» **TASK GOAL**
Below are lines of data; restate word for word those running from the line containing "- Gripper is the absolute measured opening" to the line containing "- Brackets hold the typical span", inclusive, and no others.

=== Section Start ===

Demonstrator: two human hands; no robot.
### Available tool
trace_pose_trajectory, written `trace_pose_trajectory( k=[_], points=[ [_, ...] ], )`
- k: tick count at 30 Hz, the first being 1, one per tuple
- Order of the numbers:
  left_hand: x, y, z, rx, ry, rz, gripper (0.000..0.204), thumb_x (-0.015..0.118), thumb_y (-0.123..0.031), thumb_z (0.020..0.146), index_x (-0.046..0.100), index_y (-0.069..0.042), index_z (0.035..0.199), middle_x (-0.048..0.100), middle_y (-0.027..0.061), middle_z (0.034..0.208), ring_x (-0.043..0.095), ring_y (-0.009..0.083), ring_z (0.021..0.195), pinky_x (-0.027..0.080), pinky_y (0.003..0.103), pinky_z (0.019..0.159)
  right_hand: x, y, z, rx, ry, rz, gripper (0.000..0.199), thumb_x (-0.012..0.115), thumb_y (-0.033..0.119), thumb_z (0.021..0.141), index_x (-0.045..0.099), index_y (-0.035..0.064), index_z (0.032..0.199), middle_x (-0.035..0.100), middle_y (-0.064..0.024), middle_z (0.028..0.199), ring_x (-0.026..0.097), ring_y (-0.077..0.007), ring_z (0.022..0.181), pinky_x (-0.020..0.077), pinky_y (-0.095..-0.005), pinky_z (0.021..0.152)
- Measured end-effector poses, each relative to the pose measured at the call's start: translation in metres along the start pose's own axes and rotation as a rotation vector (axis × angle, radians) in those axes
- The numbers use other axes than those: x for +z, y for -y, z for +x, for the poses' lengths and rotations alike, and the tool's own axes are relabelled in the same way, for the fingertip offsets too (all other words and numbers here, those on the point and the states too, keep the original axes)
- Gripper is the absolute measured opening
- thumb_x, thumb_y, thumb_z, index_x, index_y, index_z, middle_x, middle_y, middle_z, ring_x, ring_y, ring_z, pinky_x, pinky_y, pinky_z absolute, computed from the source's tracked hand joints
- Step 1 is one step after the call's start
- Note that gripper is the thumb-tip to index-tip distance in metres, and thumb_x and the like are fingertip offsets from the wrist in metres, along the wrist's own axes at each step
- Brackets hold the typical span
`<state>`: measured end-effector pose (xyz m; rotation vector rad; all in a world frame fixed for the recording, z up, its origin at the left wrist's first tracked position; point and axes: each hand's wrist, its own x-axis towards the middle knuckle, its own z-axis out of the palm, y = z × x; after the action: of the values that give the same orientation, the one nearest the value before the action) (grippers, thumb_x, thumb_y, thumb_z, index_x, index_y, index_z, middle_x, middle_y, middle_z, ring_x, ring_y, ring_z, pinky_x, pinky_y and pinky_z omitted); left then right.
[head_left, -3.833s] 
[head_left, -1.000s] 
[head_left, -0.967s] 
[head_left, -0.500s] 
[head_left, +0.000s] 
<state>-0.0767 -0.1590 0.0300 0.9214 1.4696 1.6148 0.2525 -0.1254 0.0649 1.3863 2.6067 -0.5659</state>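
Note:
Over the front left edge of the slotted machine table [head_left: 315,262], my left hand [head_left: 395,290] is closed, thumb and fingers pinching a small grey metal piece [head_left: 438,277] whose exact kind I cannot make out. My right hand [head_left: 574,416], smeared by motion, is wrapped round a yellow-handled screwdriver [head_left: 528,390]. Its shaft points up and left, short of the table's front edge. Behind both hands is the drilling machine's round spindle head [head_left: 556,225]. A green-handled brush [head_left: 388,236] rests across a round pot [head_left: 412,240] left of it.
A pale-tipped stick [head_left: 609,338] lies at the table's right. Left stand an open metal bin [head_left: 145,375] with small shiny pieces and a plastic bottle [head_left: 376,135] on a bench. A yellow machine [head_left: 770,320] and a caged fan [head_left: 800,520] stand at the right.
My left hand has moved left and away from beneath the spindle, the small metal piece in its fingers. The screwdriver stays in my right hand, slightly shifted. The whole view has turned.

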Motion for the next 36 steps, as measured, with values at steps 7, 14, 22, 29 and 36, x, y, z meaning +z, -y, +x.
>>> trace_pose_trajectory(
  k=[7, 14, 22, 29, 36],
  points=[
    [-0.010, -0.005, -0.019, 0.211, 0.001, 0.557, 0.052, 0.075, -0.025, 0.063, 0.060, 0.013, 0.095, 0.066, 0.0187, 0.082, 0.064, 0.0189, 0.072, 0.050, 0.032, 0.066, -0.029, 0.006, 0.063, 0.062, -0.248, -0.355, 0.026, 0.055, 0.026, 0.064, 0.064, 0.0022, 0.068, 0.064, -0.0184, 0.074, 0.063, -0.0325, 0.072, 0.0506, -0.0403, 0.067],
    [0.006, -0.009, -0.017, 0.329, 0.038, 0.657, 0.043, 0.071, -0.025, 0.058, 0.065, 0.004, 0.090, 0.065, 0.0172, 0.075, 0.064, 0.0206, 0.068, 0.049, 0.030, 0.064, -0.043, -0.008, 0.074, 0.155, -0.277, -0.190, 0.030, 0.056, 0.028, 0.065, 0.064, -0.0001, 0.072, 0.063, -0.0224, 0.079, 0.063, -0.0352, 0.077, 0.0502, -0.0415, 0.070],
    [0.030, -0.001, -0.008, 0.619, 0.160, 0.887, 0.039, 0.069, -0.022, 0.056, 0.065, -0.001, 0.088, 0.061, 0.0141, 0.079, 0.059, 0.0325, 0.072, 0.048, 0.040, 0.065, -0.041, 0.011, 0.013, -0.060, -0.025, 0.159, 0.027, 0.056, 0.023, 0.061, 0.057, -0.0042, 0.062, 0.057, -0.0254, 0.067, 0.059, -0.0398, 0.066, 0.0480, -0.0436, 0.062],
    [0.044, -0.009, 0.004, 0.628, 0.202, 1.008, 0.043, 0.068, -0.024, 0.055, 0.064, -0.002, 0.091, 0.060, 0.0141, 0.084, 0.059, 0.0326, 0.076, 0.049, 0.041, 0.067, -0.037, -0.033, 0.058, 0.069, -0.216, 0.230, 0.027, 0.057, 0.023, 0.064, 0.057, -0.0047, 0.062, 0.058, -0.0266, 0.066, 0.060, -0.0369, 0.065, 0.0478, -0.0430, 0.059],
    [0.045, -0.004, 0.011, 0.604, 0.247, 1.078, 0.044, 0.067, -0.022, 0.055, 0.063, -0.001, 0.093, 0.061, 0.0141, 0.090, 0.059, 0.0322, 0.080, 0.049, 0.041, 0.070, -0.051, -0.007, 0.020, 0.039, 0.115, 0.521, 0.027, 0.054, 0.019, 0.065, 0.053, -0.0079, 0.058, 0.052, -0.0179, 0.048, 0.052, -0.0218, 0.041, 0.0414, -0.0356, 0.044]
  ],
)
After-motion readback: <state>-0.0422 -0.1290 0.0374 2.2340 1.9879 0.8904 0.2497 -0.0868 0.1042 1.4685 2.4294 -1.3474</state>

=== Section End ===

» **SOLUTION**
- Gripper is the absolute measured opening
- thumb_x, thumb_y, thumb_z, index_x, index_y, index_z, middle_x, middle_y, middle_z, ring_x, ring_y, ring_z, pinky_x, pinky_y, pinky_z absolute, computed from the source's tracked hand joints
- Step 1 is one step after the call's start
- Note that gripper is the thumb-tip to index-tip distance in metres, and thumb_x and the like are fingertip offsets from the wrist in metres, along the wrist's own axes at each step
- Brackets hold the typical span

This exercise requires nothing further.